See, e.g., DE 290 at 24 (Corporal Theresa Franklin testifying that frequency of tones has decreased over the years); DE 272 Exhibit 8 (analysis of frequency of tones demonstrated, on average, a Code 100 occurred every 1.8 days, a Code 101 occurred once every 5.8 days, and a Signal 7 occurred once every 1.6 days).

The defendant is also concerned that members of "Subclass A" have testified adversely to other members of the subclass. See, e.g., DE 68 at 134 (Sergeant Justin Crawford testifying that as a supervisor he has directed an employee to perform work during his meal break); DE 229 at 52 (Cunningham testifying she instructed an employee to perform work on break); DE 72 at 43 (Herbel testifying that Captain Mitchell directed her to sign out for a break she did not take); DE 1 95 at 192 (Lieutenants, Captains, and Majors do not sign break sheets); DE 250 at 55 (DeWitt stating he took longer than 20 minutes for meal break when he had to get supplies or respond to tone); DE 225 at 15 (Corporal Sarah Balltrip testifying that third shift Master Control may receive an extra break). While this may be examined during trial, this "conflict" does not justify decertification. See Mendez v. Radec Corp., 232 F.R.D. 78, 84 (W.D.N.Y. 2005) ("even if [the class member] told the employees under his supervision not to report certain time . . . [he] would simply have been passing along directives — which he was also subject to — that he had received from above. . . . [and] like other . . . employees, simply did what he was told by his superiors.").

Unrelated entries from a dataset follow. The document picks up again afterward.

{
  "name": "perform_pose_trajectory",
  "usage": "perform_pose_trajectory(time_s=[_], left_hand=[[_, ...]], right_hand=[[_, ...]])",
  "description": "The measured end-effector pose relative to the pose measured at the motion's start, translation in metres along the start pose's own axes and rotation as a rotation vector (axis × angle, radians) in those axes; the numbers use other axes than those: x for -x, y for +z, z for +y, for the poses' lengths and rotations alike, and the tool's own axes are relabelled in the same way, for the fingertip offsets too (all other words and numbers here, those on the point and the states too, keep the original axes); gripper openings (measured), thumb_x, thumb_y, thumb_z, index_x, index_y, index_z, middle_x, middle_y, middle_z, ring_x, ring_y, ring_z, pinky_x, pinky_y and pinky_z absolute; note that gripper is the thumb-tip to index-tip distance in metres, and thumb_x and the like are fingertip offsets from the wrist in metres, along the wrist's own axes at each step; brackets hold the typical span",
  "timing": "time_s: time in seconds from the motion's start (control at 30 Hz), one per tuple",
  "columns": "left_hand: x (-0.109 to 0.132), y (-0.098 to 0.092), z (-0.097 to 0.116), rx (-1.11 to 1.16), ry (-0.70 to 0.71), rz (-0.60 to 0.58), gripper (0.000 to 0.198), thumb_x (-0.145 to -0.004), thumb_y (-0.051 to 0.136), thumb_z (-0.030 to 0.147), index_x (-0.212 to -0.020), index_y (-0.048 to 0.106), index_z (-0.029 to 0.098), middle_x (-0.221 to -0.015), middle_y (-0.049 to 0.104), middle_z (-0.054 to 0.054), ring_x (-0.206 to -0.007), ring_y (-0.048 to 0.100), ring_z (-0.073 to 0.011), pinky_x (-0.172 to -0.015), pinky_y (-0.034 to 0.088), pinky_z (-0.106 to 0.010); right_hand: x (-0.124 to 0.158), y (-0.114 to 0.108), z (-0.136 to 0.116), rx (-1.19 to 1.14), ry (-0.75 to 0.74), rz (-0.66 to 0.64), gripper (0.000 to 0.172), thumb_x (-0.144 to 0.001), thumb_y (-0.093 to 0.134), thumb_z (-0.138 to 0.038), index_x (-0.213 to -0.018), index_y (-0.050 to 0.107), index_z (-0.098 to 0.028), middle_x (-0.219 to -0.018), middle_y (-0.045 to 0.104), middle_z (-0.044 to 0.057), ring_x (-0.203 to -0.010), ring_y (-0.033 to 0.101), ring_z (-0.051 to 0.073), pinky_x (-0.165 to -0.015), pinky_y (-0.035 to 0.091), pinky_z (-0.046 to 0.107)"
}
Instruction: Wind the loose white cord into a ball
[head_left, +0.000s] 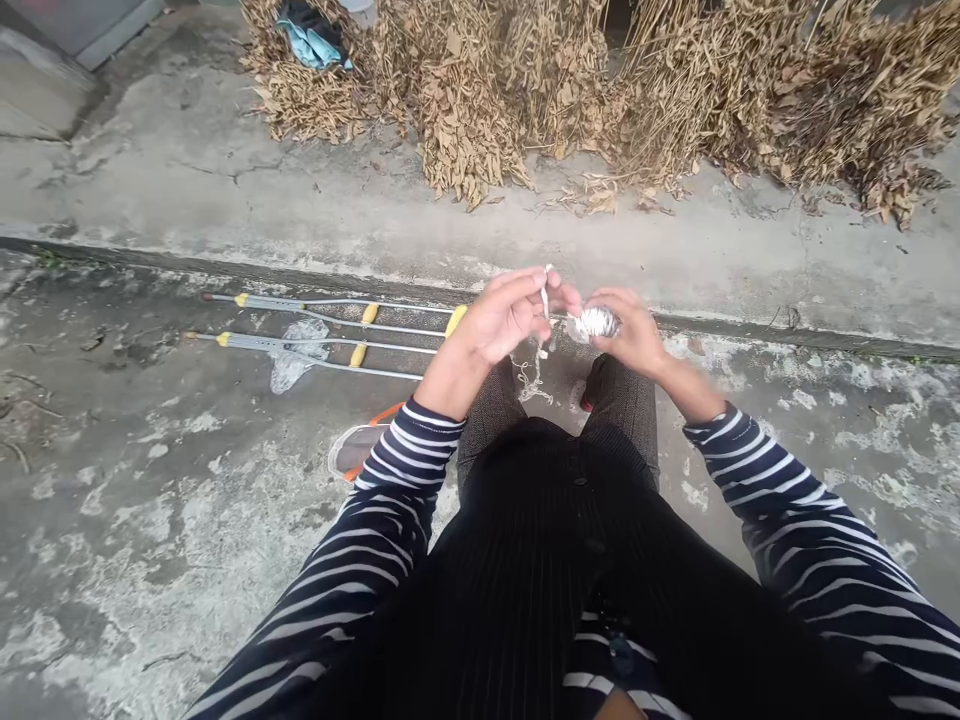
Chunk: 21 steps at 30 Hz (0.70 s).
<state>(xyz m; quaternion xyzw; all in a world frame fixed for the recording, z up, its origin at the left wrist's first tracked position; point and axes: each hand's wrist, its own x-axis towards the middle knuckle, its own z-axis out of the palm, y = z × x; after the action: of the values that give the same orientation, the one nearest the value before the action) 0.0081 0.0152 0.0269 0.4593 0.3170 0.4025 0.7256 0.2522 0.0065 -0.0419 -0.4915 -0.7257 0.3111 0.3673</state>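
My left hand (504,318) is raised over my knees, its fingers pinched on a thin white string (545,295) that hangs down in a loose tangle (531,378). My right hand (634,330) is closed round a small silvery-white ball (595,322) of the same thread. The two hands are almost touching. I sit with striped sleeves and dark clothes, knees pointing forward.
Two metal crutches (315,335) with yellow grips lie on the concrete to the left, a clear plastic bag (296,352) beside them. An orange-edged sandal (356,450) lies by my left elbow. Dried plant bundles (600,90) are heaped beyond a concrete step.
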Motion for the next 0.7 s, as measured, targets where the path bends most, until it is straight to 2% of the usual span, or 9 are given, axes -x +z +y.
perform_pose_trajectory(time_s=[0.1, 0.2, 0.33, 0.43, 0.5, 0.57, 0.63, 0.7], left_hand=[[-0.021, -0.007, 0.003, -0.057, 0.051, 0.115, 0.028, -0.099, 0.066, 0.042, -0.098, 0.067, 0.013, -0.091, 0.076, -0.010, -0.095, 0.079, -0.0204, -0.062, 0.058, -0.020], [-0.043, -0.022, -0.003, -0.111, 0.030, 0.162, 0.029, -0.100, 0.065, 0.041, -0.096, 0.068, 0.012, -0.084, 0.075, -0.008, -0.083, 0.078, -0.0152, -0.065, 0.059, -0.019], [-0.060, -0.046, -0.026, -0.219, -0.084, 0.127, 0.031, -0.096, 0.070, 0.039, -0.081, 0.069, 0.012, -0.074, 0.074, -0.008, -0.065, 0.071, -0.0113, -0.061, 0.058, -0.020], [-0.059, -0.055, -0.046, -0.395, -0.167, 0.153, 0.030, -0.094, 0.071, 0.032, -0.073, 0.070, 0.011, -0.076, 0.075, -0.011, -0.065, 0.069, -0.0131, -0.057, 0.056, -0.022], [-0.050, -0.052, -0.057, -0.520, -0.120, 0.216, 0.018, -0.089, 0.074, 0.023, -0.076, 0.073, 0.010, -0.086, 0.078, -0.012, -0.073, 0.070, -0.0141, -0.060, 0.056, -0.022], [-0.038, -0.043, -0.064, -0.541, 0.019, 0.252, 0.005, -0.083, 0.077, 0.016, -0.086, 0.076, 0.012, -0.106, 0.079, -0.011, -0.088, 0.072, -0.0155, -0.070, 0.059, -0.023], [-0.027, -0.031, -0.068, -0.421, 0.141, 0.204, 0.022, -0.080, 0.080, 0.014, -0.102, 0.078, 0.016, -0.124, 0.077, -0.011, -0.106, 0.073, -0.0178, -0.087, 0.060, -0.027], [-0.020, -0.019, -0.070, -0.265, 0.181, 0.134, 0.033, -0.079, 0.083, 0.019, -0.111, 0.078, 0.019, -0.127, 0.077, -0.010, -0.117, 0.072, -0.0198, -0.099, 0.058, -0.032]], right_hand=[[0.015, -0.002, -0.013, -0.228, 0.118, -0.138, 0.046, -0.062, 0.082, -0.018, -0.106, 0.076, -0.025, -0.127, 0.068, 0.006, -0.124, 0.061, 0.032, -0.109, 0.049, 0.051], [0.024, -0.006, -0.027, -0.435, 0.163, -0.175, 0.052, -0.063, 0.087, -0.019, -0.113, 0.073, -0.027, -0.126, 0.068, 0.004, -0.115, 0.064, 0.027, -0.098, 0.054, 0.042], [0.028, -0.005, -0.038, -0.601, 0.131, -0.161, 0.062, -0.060, 0.094, -0.020, -0.117, 0.074, -0.030, -0.120, 0.072, 0.002, -0.120, 0.064, 0.025, -0.108, 0.051, 0.042], [0.026, 0.000, -0.044, -0.692, 0.155, -0.131, 0.064, -0.058, 0.097, -0.026, -0.118, 0.075, -0.031, -0.124, 0.074, 0.003, -0.123, 0.065, 0.026, -0.115, 0.049, 0.046], [0.022, 0.003, -0.048, -0.716, 0.187, -0.091, 0.064, -0.057, 0.098, -0.027, -0.118, 0.076, -0.030, -0.128, 0.074, 0.004, -0.123, 0.066, 0.027, -0.116, 0.048, 0.048], [0.018, 0.004, -0.050, -0.726, 0.217, -0.049, 0.063, -0.055, 0.098, -0.025, -0.114, 0.078, -0.030, -0.126, 0.075, 0.003, -0.121, 0.067, 0.027, -0.114, 0.049, 0.048], [0.014, 0.004, -0.052, -0.729, 0.230, -0.018, 0.062, -0.054, 0.097, -0.022, -0.112, 0.078, -0.030, -0.122, 0.076, 0.002, -0.118, 0.068, 0.026, -0.112, 0.051, 0.047], [0.012, 0.003, -0.054, -0.725, 0.231, 0.010, 0.061, -0.053, 0.095, -0.022, -0.111, 0.078, -0.031, -0.120, 0.076, 0.001, -0.116, 0.067, 0.026, -0.112, 0.051, 0.047]])
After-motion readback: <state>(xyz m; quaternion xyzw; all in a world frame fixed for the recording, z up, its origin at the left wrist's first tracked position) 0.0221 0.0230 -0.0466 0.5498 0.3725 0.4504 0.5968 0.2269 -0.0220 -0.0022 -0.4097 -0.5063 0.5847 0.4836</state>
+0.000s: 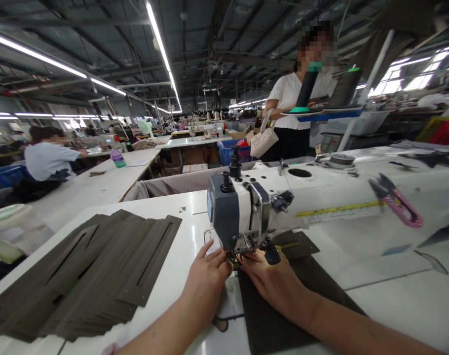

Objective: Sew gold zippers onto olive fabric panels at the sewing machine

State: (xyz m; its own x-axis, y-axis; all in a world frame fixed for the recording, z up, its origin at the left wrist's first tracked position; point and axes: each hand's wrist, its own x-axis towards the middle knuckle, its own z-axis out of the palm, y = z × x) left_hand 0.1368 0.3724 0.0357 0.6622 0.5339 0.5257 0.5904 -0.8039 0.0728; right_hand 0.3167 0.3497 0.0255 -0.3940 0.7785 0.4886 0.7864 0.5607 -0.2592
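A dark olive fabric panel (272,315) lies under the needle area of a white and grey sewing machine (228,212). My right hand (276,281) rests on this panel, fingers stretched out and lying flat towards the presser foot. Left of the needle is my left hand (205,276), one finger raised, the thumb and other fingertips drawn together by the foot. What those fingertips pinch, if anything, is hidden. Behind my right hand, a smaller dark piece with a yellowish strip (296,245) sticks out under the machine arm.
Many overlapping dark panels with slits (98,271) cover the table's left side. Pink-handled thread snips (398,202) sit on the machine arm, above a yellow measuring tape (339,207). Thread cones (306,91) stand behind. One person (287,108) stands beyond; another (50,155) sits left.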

In Falcon v. Starbucks Corp., 355 opt-in plaintiffs, employed by Starbucks as assistant store managers at different stores in 30 states under the supervision of different individuals, alleged that they worked in excess of forty hours per week. 2008 WL 155313, *4, 6 (S.D. Tex. 2008). Although the defendants presented some testimony that certain managers ensured that the assistant managers did not work off-the-clock, the Falcon court held that "an employer should not be allowed to escape class liability simply because some managers do not commit FLSA violations as long [as] the evidence shows that there is a factual or legal nexus that binds together the claims of the opt-in plaintiffs before the court." Id. at *6. Further, the Falcon court found that although the plaintiffs did not perform exactly the same duties off-the-clock, that did not undermine the conclusion that the putative class was similarly situated, as all the plaintiffs alleged they were not compensated for duties they performed over 40 hours. Id. at *7 (emphasis added). In Kasten v. Saint-Gobain Performance Plastics Corp. the court found that

[a]lthough the amount of time and gear varies among plaintiffs, the variations do not negate the existence of a practice of not compensating employees for donning, doffing and walking. . . . Regardless whether plaintiffs work in different areas, on different shifts and don and doff different amounts of required protective gear, they were subject to defendant's general practice of not compensating employees for donning and doffing certain protective gear and walking to work areas, in violation of the FLSA. . . . those variations do not change [the court's] conclusion that plaintiffs are similarly situated in regards to their FLSA claims.
2008 WL 2262076, *13-14 (W.D. Wis. 2008).

Similarly, in this case, while the plaintiffs are under the direction of different commanders and work in different shifts and bureaus, they have presented substantial evidence supporting their contention that the defendant's de facto policies and practices deprived them of a bona fide meal period. The court therefore finds that "there is a meaningful nexus that binds plaintiffs' claims together and that the similarities in their claims outweigh their differences," and that they have demonstrated they are similarly situated. Falcon, 2008 WL 155313, *9; see also Hill, 2005 WL 3526669, *3 ("if there is sufficient evidence of an employer's pattern of subjecting employees to the same improper practice, that would be sufficient to warrant a finding of similarity justifying collective adjudication.").

B. Individualized Defenses

The second factor raises the issue of whether the potential defenses pertain to the opt-in class as a whole or whether many different defenses will be raised with respect to each individual plaintiff. "Because individualized defenses prevent an efficient proceeding with a representative class, several courts have granted motions for decertification on this basis. However, the district court has the discretion to determine whether the potential defenses would make the class unmanageable." Moss, 201 F.R.D. at 410 (citations omitted).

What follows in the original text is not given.